ESG sem pessoas não se sustenta: o impacto silencioso do etarismo
Falar de sustentabilidade no mundo corporativo deixou de ser apenas uma discussão sobre meio ambiente ou estruturas de governança. Cada vez mais, o debate em torno do ESG evidencia que o verdadeiro desafio está na dimensão humana das organizações. É nesse espaço que surgem, de forma silenciosa, práticas que contradizem discursos institucionais e fragilizam a coerência entre valores declarados e decisões cotidianas.
Entre essas práticas, o etarismo ocupa posição central, embora ainda receba pouca atenção no debate público e empresarial.

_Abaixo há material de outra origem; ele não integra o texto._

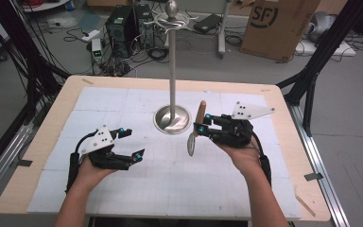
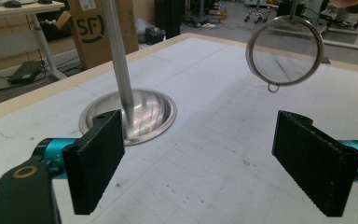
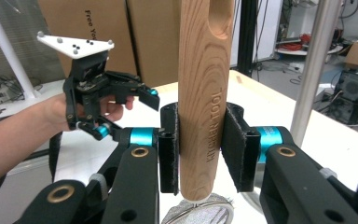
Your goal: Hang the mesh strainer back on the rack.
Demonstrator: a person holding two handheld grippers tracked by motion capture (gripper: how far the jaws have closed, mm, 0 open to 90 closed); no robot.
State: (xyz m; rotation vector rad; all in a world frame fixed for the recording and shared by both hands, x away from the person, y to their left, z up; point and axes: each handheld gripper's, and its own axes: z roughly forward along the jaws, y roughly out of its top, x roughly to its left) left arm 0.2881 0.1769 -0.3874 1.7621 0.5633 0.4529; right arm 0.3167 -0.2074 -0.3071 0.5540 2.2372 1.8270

Vivemos um tempo marcado por contradições. Ao mesmo tempo em que a população envelhece e a expectativa de vida aumenta, o mercado de trabalho insiste em associar juventude a valor, inovação e futuro, enquanto a idade passa a ser interpretada como limite ou risco.
Esse olhar reduzido ignora que a experiência profissional não se perde com o tempo, mas se transforma, amadurece e aprofunda a capacidade de leitura de contextos complexos.
O etarismo raramente se manifesta de forma explícita. Ele aparece em critérios de seleção, planos de carreira encurtados, ausência de investimentos em desenvolvimento e desligamentos recorrentes em processos de reestruturação. Aos poucos, constrói-se um ambiente de insegurança que atravessa gerações e compromete a confiança organizacional.
Sob a perspectiva do ESG, essa realidade precisa ser enfrentada com responsabilidade. A dimensão social da sustentabilidade pressupõe inclusão, equidade e respeito às pessoas ao longo de toda a trajetória profissional. Não é coerente defender práticas sustentáveis enquanto se naturaliza o descarte de profissionais com base na idade.
A experiência representa um ativo estratégico frequentemente subestimado. Ela contribui para decisões mais equilibradas, gestão de riscos e preservação da memória institucional. Ignorá-la pode até parecer eficiência no curto prazo, mas revela fragilidade nos médio e longo prazos.
Valorizar a diversidade etária fortalece o clima organizacional, o engajamento e a inovação. Combater o etarismo, portanto, não é apenas uma escolha ética, mas uma exigência estratégica para a credibilidade, a competitividade e a sustentabilidade real das organizações.